The husband is making about 15% less now than he was in 2008; my price book tells me that the cost of stuff like flour, eggs and milk has meanwhile gone up between 18 and 24% in that same time. We’re paying about $700 more a month for healthcare premiums and such, too, which makes it no wonder that I’m finding it awfully hard to yank the ends far enough to, you know, meet.
But when it comes to this household, crazy as we are I can say this one thing for us: We ain’t no bunch of whining crybaby work-fearing wimps. Nobody around here wasted much time sitting around sobbing and carrying on about things – nobody pitched fits about vacations not taken or stuff not bought.
Everybody just pulled up their socks and got to work, did what they needed to do and didn’t fuss about it.
And we did some amazing things.
I’m so proud of this family I could about bust.
I’m also kind of excited about the next phase; this last one was a bit dark and gloomy, actually. I mean, it felt good to be taking a hatchet to all those bills…but at the same time, it was also like endlessly picking at scabs on my knees or something.
Most of those bills were the direct result of something at best ill-advised (and at worst, flat-out stupid) that I’d done…and every time I looked at the bills, it was like taking a little jab, you know?
Yeah…that also was not one of your brightest moves ever, right there…sigh…
When I get started on the next contract, that money will be going into far happier things – into college and retirement funds, into those future dreams, and hey, while we’re at it? Some right here and now stuff too.

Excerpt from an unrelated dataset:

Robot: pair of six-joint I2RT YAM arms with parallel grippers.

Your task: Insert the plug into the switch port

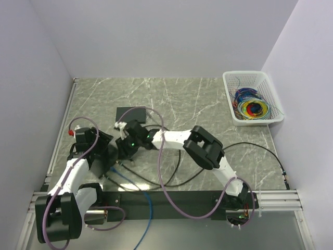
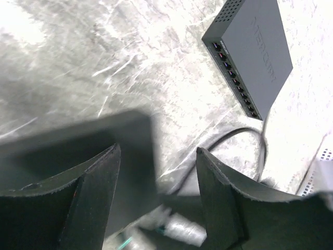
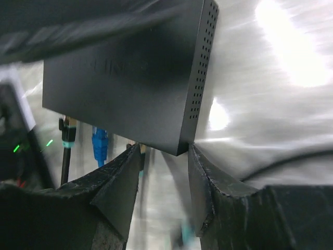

Two words for you, people: New. Ovens.
I wants them.
Working ovens, that don’t get to 225 and say, “Eh, that’s close enough to 375 for ya, right?” or zip up to 475 and then go, “I dunno what you’re all pissy about…350, 475, they’re practically identical! Oh, fine then, I’ll just s-l-o-w-l-y lose heat so that in an hour, I’ll be at, like 117, bwahahaha…”

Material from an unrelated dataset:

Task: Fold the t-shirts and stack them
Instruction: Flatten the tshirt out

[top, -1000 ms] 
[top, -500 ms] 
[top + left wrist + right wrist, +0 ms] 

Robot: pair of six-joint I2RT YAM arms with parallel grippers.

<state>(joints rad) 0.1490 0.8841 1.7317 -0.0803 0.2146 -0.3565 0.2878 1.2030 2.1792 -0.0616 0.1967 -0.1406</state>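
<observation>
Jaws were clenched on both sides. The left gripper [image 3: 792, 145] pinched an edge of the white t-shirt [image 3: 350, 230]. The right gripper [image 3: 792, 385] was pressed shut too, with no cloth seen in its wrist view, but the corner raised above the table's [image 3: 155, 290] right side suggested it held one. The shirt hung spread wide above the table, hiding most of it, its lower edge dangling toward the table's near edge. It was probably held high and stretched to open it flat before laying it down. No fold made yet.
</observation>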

That’s the stuff I couldn’t bring myself to spring for while working on this last contract; I was so determined to pay all that other gloomy stuff off first, get rid of it, make it not be there anymore.
Destroy the evidence, as it were.
Now that I’ve done that, and I’m sitting here with nothing left at over 5% interest, I’m ready to start adding back in those things that are not necessarily “needs”…but which sure would be nice to have, nevertheless.
That was a rather long, steep and dark hill to climb – I’m ready to do a little coasting in the sunshine now.
With maybe a hint of spoiling on the side.